[RFC] Systematic way to introduce and use libc config options

Introduction

The libc project supports a number of config options which are primarily present to give the users knobs to control:

  1. The inclusion of a certain functionality which is otherwise not included by default.

  2. Or, exclusion of a certain other functionality. The user could have various reasons to do so, for example, to reduce code size.

  3. To set limits, sizes, bounds etc. For example, the default thread stack size.

Most config options today are only available as pre-processor switches which enable or disable parts of the libc source code. For example, there exists a macro named LIBC_COPT_PRINTF_DISABLE_FLOAT to disable the code handling printing of floating point numbers in printf and friends.

As the libc project is growing, so are the number of config options.

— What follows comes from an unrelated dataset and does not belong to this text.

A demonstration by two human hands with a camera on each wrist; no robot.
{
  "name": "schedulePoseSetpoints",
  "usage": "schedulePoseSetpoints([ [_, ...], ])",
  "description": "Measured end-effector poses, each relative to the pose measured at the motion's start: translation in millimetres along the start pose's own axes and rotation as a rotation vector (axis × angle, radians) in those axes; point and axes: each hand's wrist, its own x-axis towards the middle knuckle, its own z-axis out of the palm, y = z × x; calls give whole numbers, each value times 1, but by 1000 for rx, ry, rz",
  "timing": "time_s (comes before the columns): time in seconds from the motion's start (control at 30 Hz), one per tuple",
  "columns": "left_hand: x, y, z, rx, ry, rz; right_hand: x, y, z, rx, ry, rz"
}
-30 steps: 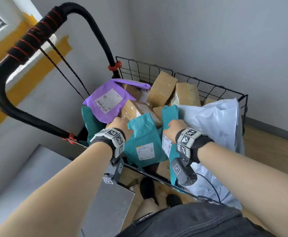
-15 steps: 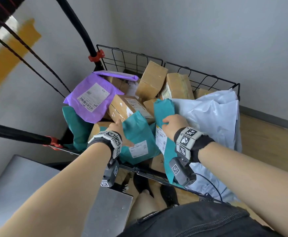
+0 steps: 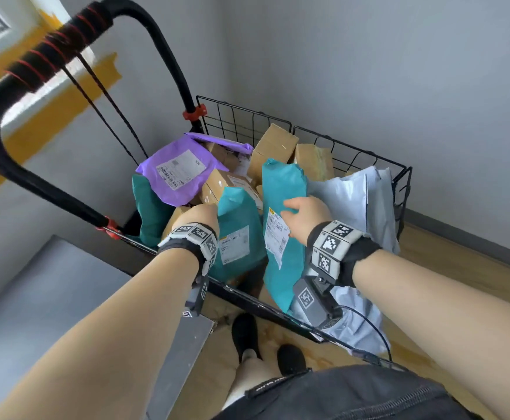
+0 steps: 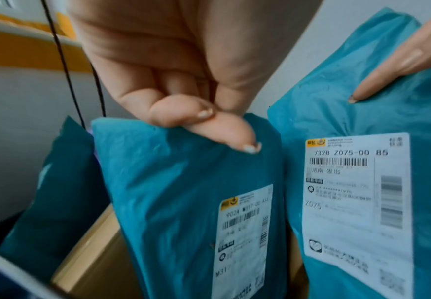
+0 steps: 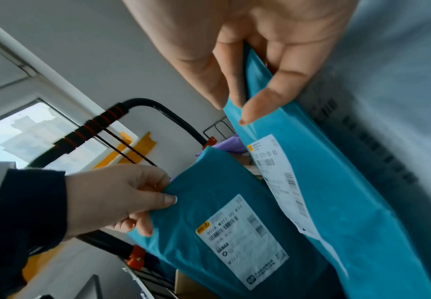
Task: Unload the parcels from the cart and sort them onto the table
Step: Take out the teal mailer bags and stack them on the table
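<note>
A black wire cart (image 3: 353, 153) holds cardboard boxes (image 3: 273, 147), a purple mailer (image 3: 177, 171), a white mailer (image 3: 347, 195) and teal mailers. My left hand (image 3: 200, 216) pinches the top corner of a small teal mailer (image 3: 238, 237) (image 4: 183, 192) (image 5: 209, 202) between thumb and curled fingers. My right hand (image 3: 300, 213) grips the edge of a longer teal mailer (image 3: 281, 183) (image 5: 324, 182) (image 4: 363, 121), thumb on its labelled face. Both mailers are raised upright above the load, side by side.
The cart's padded black handle (image 3: 50, 56) arches up at the left, with cords running down from it. A grey table (image 3: 50, 298) lies at lower left beside the cart. A third teal mailer (image 3: 150, 210) leans at the cart's left. Wooden floor (image 3: 460, 268) is at right.
Both hands have lifted their teal mailers up out of the pile; the right one now stands taller above the boxes. The head view swung back left.
</note>
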Motion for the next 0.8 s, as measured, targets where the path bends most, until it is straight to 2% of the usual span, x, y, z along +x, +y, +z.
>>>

However, a systematic approach to introducing the config options and making them available to the users is missing. For example, many of the options introduced do not have a corresponding CMake var to control the option value at libc config time. Another consequence of the lack of a systematic approach is that platform maintainers do not have a clean way to specify/codify the config parameters that best suit their platform. Often, they have to resort to adding messy conditionals in a number of CMakeLists.txt files.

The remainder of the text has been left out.